=== Task details ===
Every line holding the string "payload" should be copied from the listing.
[Data records Boundary: Start]
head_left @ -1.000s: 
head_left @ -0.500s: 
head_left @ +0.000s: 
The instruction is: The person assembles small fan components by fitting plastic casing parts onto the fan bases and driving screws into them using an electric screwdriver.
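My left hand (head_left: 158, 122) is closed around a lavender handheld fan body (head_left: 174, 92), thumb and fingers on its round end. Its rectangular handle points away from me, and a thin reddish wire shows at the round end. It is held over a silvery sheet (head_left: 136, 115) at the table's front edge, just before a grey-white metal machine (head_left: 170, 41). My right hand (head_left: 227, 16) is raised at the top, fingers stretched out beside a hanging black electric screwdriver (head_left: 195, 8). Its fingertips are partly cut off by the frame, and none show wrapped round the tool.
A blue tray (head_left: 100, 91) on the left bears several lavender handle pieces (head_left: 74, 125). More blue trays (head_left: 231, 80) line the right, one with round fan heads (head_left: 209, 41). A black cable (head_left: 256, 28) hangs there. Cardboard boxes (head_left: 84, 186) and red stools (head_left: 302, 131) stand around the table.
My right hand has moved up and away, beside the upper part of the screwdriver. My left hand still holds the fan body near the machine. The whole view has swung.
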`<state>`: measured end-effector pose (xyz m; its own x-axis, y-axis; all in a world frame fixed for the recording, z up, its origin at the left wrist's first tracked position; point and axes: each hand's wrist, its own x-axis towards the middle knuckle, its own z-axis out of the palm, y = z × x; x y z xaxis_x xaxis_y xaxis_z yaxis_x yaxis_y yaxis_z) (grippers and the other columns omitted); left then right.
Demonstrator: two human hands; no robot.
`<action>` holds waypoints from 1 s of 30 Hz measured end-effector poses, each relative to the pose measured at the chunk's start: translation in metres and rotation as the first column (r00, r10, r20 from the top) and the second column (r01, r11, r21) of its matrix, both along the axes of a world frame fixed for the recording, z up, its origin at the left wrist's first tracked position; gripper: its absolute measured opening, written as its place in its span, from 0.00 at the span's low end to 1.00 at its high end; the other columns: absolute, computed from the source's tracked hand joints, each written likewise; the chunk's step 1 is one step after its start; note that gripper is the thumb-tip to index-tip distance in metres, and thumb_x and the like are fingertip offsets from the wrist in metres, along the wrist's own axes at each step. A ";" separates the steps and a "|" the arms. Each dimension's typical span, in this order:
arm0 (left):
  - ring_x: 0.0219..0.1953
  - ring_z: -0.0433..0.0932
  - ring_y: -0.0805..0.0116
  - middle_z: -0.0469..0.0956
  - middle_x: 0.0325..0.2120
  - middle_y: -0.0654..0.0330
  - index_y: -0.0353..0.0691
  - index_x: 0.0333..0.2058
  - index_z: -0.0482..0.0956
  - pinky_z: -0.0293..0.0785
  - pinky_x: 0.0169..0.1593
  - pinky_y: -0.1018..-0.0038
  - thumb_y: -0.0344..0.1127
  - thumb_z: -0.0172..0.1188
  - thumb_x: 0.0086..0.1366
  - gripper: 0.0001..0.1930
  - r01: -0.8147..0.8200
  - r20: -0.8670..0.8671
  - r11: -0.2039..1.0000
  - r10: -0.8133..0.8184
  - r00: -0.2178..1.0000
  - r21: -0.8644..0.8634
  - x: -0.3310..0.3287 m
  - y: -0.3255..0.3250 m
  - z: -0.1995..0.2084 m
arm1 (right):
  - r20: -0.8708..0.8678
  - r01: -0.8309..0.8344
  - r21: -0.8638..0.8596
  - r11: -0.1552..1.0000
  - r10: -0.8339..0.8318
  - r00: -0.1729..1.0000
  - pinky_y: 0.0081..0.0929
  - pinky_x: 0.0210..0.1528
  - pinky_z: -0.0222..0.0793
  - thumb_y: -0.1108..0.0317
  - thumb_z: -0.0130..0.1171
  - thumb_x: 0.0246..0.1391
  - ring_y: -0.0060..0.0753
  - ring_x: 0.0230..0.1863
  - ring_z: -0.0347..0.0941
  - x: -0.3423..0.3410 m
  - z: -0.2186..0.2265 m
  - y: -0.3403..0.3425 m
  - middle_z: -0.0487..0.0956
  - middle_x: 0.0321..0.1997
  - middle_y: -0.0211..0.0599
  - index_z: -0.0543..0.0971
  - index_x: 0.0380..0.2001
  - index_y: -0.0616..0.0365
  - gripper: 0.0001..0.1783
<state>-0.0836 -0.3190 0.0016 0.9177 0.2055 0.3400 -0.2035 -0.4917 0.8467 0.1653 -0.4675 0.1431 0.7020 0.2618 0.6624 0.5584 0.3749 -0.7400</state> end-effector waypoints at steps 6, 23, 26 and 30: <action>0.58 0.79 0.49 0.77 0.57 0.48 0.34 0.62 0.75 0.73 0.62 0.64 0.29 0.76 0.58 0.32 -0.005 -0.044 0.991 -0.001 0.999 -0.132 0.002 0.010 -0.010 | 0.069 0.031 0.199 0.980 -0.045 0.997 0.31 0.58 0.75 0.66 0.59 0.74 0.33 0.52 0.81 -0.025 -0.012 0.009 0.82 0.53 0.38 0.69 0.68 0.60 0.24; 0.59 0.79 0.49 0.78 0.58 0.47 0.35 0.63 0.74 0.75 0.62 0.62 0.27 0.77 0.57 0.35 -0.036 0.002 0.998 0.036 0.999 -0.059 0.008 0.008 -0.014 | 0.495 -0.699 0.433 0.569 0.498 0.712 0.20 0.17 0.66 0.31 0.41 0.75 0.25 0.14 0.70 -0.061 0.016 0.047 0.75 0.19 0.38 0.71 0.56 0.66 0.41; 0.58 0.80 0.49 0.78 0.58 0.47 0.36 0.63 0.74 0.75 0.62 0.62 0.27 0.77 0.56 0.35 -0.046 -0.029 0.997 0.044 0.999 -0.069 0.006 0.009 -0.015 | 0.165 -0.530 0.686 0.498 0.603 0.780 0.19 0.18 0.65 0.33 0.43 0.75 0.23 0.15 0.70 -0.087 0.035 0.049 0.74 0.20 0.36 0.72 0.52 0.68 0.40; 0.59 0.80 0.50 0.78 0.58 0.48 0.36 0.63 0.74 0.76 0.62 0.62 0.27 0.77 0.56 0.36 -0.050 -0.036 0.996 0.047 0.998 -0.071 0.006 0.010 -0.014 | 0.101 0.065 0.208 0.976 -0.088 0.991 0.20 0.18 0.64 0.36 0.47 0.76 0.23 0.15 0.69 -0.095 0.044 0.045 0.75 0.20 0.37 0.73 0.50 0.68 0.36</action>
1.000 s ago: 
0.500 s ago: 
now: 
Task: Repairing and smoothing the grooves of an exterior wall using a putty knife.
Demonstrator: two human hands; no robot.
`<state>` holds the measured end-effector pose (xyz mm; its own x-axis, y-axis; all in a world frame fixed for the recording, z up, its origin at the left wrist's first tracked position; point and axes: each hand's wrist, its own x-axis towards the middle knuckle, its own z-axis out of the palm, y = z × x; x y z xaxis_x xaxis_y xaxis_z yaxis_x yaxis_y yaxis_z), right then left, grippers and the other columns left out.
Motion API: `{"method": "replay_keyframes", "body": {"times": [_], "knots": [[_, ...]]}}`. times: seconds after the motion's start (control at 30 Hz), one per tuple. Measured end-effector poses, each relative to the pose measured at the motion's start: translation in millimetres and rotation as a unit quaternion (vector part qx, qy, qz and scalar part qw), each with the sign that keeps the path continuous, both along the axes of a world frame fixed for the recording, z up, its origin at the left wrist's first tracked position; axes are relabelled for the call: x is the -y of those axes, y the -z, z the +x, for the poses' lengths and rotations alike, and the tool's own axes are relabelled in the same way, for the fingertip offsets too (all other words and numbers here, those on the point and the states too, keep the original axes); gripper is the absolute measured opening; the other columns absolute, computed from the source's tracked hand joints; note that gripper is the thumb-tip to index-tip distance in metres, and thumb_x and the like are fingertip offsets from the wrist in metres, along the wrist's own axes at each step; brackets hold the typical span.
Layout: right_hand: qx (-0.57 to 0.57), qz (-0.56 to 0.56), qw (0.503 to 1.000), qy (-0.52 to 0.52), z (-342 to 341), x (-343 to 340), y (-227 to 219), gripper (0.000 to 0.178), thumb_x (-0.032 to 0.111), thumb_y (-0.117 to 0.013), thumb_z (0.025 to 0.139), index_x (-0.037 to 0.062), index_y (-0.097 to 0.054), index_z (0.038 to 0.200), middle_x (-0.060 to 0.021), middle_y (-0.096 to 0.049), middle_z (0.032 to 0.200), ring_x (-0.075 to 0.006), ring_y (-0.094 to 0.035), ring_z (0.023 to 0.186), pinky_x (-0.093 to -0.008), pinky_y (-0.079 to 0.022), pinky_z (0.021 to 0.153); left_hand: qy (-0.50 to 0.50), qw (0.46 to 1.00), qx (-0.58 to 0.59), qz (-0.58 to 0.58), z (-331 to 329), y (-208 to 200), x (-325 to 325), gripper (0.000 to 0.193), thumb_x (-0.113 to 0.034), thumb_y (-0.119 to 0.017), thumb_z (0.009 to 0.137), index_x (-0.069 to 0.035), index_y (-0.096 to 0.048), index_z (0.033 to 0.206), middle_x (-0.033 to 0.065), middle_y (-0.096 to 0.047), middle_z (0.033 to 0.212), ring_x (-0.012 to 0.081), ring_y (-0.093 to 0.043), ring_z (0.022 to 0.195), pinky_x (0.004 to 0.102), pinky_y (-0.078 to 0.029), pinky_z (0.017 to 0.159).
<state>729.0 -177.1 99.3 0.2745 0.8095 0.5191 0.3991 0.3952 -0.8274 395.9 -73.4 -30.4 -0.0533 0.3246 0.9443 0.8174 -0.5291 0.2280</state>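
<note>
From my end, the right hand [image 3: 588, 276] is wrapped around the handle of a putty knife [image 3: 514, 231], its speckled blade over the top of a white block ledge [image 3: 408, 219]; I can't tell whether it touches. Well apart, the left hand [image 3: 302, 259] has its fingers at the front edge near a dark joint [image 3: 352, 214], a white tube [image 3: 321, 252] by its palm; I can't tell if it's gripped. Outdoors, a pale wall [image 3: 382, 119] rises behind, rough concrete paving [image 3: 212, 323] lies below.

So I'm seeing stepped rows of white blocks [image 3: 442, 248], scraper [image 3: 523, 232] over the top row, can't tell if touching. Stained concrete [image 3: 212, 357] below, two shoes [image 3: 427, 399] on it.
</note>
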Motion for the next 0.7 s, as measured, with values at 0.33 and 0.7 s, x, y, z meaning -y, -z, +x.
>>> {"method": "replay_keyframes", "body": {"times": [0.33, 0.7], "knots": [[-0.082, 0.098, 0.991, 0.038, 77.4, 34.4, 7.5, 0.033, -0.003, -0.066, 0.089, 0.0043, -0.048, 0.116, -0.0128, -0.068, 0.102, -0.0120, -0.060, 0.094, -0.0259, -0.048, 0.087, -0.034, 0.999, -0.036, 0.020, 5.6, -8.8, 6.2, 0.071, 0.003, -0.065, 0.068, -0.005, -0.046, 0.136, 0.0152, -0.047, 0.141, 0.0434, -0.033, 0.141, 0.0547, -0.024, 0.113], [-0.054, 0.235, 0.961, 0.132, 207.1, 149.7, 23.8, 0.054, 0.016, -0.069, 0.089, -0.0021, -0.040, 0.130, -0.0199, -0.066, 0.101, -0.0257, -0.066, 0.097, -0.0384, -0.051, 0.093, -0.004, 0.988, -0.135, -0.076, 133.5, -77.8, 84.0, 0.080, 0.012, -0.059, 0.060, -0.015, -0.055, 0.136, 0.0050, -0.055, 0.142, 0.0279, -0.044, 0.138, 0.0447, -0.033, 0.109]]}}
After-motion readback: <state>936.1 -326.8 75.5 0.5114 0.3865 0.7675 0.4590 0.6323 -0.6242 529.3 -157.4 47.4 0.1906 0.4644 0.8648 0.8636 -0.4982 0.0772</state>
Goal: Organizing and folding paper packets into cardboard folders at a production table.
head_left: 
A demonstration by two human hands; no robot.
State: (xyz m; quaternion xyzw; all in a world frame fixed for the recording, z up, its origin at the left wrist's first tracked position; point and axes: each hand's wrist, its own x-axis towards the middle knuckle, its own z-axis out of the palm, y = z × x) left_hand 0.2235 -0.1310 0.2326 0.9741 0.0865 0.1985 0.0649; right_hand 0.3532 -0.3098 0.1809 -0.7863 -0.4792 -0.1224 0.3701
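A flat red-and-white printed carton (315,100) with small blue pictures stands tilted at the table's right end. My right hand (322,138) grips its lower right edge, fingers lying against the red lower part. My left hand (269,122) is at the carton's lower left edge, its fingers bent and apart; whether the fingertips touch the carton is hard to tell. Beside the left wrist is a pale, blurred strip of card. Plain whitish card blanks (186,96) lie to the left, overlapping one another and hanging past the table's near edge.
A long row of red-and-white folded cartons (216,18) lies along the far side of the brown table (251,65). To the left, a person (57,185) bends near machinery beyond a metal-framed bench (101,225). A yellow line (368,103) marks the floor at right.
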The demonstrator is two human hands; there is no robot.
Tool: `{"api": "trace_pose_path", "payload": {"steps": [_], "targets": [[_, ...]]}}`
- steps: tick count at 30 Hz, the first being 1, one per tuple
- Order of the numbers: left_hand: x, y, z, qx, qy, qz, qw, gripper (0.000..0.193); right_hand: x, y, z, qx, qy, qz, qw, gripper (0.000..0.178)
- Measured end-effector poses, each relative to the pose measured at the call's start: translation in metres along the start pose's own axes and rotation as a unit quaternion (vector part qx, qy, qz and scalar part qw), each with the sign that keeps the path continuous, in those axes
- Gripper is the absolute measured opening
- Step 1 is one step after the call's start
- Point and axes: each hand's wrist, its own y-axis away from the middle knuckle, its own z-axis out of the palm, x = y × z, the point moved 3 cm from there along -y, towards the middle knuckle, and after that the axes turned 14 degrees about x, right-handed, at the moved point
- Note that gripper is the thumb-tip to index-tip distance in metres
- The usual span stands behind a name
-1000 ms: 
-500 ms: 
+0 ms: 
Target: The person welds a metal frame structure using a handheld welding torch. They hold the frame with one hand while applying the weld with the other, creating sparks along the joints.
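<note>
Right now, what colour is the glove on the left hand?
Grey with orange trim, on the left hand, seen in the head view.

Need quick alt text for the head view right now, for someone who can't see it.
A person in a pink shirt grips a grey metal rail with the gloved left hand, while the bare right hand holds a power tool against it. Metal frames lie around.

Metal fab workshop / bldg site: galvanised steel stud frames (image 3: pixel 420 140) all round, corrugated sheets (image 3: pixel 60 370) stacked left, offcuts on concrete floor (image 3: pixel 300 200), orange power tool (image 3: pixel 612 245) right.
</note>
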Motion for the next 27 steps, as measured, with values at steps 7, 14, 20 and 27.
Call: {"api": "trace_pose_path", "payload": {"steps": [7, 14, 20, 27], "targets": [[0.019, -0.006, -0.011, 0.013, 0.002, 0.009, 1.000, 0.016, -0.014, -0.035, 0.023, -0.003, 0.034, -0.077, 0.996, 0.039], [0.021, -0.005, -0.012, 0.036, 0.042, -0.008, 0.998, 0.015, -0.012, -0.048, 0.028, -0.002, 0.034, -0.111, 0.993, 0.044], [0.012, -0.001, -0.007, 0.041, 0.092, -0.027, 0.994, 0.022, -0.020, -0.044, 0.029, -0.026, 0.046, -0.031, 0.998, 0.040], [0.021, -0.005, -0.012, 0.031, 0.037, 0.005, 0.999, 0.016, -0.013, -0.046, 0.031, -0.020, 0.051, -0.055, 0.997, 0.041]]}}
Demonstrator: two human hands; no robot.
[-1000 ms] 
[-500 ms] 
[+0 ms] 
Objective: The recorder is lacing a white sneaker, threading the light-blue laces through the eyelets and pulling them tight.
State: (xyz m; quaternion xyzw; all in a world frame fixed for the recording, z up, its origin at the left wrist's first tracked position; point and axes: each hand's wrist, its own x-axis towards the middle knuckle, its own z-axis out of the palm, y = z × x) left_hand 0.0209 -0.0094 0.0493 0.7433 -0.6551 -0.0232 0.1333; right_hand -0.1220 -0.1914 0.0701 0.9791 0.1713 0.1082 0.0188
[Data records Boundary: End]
=== Result below ===
Tool: `{"api": "trace_pose_path", "payload": {"steps": [_], "targets": [[_, ...]]}}`
Call: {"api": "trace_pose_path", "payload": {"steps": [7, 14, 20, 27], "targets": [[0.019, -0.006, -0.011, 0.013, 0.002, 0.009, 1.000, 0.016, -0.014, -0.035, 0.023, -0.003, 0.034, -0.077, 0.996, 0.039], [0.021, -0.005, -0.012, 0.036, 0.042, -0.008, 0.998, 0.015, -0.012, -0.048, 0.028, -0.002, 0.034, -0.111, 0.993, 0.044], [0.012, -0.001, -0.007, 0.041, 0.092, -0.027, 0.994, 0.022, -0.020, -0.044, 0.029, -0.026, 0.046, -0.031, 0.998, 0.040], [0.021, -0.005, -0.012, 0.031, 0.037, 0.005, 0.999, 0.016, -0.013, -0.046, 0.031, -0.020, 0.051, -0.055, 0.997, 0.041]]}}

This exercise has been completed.